What this task involves: Output the records below again, precisely as they are written.
# # # #
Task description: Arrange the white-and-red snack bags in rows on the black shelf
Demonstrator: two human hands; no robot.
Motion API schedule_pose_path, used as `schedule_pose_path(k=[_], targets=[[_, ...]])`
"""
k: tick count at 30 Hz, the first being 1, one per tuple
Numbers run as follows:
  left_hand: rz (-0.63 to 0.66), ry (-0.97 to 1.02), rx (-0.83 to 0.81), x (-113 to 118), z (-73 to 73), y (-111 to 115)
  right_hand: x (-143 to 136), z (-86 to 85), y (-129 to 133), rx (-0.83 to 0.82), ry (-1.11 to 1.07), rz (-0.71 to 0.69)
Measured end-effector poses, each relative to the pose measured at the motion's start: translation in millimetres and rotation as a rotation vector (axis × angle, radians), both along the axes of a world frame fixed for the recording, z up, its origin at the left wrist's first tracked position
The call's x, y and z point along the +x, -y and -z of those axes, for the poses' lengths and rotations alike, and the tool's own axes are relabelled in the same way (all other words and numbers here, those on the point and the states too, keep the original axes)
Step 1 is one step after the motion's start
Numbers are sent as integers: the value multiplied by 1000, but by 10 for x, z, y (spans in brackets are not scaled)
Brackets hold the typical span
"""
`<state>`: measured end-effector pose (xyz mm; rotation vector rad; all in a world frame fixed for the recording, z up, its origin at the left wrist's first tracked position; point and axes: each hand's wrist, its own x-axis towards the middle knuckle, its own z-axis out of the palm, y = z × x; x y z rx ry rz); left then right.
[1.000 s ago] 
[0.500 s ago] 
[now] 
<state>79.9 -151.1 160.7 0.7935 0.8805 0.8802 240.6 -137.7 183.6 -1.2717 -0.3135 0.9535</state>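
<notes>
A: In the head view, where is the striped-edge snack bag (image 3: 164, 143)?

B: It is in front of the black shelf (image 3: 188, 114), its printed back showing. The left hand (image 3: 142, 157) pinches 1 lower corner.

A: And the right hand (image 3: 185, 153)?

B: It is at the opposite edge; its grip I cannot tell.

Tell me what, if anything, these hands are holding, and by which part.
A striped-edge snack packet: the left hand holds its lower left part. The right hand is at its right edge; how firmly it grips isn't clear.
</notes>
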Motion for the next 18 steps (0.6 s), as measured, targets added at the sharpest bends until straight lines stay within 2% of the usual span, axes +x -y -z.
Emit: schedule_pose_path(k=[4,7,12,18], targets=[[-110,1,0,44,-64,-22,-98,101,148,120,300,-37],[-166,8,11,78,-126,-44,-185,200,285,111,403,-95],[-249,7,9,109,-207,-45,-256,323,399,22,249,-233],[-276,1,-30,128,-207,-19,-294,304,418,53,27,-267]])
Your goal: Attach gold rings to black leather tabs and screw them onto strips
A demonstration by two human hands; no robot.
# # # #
Response to the task:
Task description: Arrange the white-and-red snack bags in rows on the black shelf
Demonstrator: two human hands; no robot.
Motion API schedule_pose_path, used as `schedule_pose_path(k=[_], targets=[[_, ...]])`
"""
k: tick count at 30 Hz, the first being 1, one per tuple
Numbers run as follows:
  left_hand: rz (-0.63 to 0.66), ry (-0.97 to 1.02), rx (-0.83 to 0.81), x (-113 to 118), z (-73 to 73), y (-111 to 115)
  right_hand: x (-143 to 136), z (-86 to 85), y (-129 to 133), rx (-0.83 to 0.82), ry (-1.11 to 1.07), rz (-0.71 to 0.69)
Measured end-effector poses, each relative to the pose measured at the motion's start: translation in millimetres and rotation as a rotation vector (axis × angle, radians), both along the axes of a world frame fixed for the recording, z up, its origin at the left wrist's first tracked position
The call's x, y and z point along the +x, -y and -z of those axes, for the poses' lengths and rotations alike, and the tool's own axes are relabelled in the same way (all other words and numbers here, those on the point and the states too, keep the original axes)
Step 1 is one step after the motion's start
Numbers are sent as integers: the value multiplied by 1000, but by 10 for x, z, y (spans in brackets are not scaled)
Brackets hold the typical span
"""
`<state>`: measured end-effector pose (xyz mm; rotation vector rad; all in a world frame fixed for the recording, z up, its origin at the left wrist's first tracked position; point and axes: each hand's wrist, its own x-axis towards the middle knuckle, its own z-axis out of the palm, y = z × x; x y z rx ry rz); left then right.
[1.000 s ago] 
[0.500 s ago] 
[now] 
<state>79.9 -151.1 160.7 0.7935 0.8805 0.8802 240.6 -137.7 183.6 -1.2717 -0.3135 0.9535</state>
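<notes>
A: In the head view, where is the striped-edge snack bag (image 3: 164, 143)?

B: It is in front of the black shelf (image 3: 188, 114), its printed back showing. The left hand (image 3: 142, 157) pinches 1 lower corner.

A: And the right hand (image 3: 185, 153)?

B: It is at the opposite edge; its grip I cannot tell.

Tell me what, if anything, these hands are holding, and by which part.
A striped-edge snack packet: the left hand holds its lower left part. The right hand is at its right edge; how firmly it grips isn't clear.
</notes>
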Motion for the next 18 steps (0.6 s), as measured, targets added at the sharpest bends until straight lines stay within 2% of the usual span, axes +x -y -z.
Emit: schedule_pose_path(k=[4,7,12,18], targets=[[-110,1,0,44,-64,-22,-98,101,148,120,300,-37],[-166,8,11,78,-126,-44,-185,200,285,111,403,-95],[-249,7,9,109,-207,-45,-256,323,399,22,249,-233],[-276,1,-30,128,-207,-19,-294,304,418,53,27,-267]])
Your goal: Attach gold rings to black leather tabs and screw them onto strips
A demonstration by two human hands; no robot.

Nothing further is required of this output.